How could Burial properly follow an album like Untrue? That 2007 LP has practically become a sacred tome, and not only for dubstep, but the whole of electronic music. The adoration and respect that fans and critics have awarded to Burial since Hyperdub released his second full-length has put him in a bit of a pickle; if he turns out more of those desolate soundscapes and rickety beats, he’ll be called a one-trick pony, but if he changes too much, he runs the risk of alienating those who treat his music like a religion.

This isn’t to say that Burial cares one way or the other how his music is received or perceived, as the man clearly operates on his own terms. After a stretch of years that saw him release only a small handful of collaborative tracks with the likes of Four Tet and Thom Yorke, the producer finally returned with the Street Halo EP in 2011. The new solo material showed that Burial was very much sticking to his patented sound, but not without making a few subtle tweaks. Now, with the arrival of the Kindred EP, the dubstep diety has delivered three more original productions that further solidify the notion that he’ll never stray too far from Untrue, and it’s probably the best decision he could’ve made.

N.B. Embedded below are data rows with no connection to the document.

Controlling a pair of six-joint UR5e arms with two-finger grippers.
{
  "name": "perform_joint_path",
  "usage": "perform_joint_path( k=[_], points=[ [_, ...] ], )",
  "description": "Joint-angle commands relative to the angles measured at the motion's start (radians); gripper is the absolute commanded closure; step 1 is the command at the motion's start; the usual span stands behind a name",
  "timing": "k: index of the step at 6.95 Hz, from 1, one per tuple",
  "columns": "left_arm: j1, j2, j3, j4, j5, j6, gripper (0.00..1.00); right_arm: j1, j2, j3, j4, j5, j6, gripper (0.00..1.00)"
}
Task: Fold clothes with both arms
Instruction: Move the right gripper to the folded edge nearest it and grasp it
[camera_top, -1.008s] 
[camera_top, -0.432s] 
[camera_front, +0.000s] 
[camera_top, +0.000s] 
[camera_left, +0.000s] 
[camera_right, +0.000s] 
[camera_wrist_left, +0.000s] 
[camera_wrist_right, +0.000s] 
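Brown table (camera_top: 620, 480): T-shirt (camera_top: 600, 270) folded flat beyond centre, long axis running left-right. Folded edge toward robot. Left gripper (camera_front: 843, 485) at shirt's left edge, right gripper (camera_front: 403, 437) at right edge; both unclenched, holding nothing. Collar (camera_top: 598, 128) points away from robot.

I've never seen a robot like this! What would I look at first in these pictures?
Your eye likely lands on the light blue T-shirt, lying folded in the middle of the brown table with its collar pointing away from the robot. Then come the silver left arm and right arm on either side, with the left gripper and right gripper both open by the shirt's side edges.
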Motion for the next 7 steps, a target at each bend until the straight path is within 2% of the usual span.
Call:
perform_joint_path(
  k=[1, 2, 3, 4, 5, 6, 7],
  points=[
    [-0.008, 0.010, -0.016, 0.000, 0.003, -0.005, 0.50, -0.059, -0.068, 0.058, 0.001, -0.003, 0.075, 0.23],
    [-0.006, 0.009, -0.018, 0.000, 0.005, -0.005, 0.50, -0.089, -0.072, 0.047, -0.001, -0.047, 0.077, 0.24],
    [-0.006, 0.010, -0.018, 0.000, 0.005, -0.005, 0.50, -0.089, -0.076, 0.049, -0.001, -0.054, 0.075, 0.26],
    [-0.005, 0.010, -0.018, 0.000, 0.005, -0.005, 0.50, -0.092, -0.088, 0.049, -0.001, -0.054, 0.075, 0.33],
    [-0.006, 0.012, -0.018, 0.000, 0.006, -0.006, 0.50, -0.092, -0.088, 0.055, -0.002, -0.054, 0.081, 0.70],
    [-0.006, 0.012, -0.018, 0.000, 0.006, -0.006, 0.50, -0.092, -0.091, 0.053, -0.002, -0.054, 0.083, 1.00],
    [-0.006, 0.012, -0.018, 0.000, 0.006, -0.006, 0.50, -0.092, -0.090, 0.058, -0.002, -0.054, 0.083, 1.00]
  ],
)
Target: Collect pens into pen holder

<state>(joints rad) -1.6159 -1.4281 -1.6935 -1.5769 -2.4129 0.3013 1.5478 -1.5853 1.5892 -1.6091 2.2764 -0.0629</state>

“Kindred” opens Burial’s new 12″ with a grey and stormy sound world inhabited by a sole clattering rhythm, a broken vocal melody on par with the likes of “Fostercare” and “Ghost Hardware,” and a couple of synths that effortlessly move the song between bouts of desperation and hope. It’s nearly 12 minutes long, so there’s plenty of room for the disappearing act that each of these elements executes to have a meaningful sonic impact; when Burial’s ominous bassline and tender vocal samples crawl out from under the muck of vinyl crackle and reverb, it sounds like he’s summoning his music back to life. Closing tune “Ashtray Wasp” is very similar, as it’s another lengthy production that takes liberties with its generous amount of space, although Burial uses the song to apply those ideas to something more closely resembling house music—with better results, too. Taking into account the gorgeous twist that arrives just after the seven-and-a-half-minute mark, “Ashtray Wasp” is certainly the best cut on the record.

Throughout the Kindred EP, Burial seems curious to discover the perfect balance between gritty atmospheres and dusk-lit club music. The melodically driven “Loner” is also an uptempo number, and is quite possibly the artist’s most dancefloor-appropriate work to date. It’s evidence of a whole new side of Burial’s sound, one that he’s only recently begun sharing with the world, and might just be the place he’s headed on the next LP, assuming it ever arrives. But if that winds up being the case, Burial could very well solve the paradox his fans have created for him.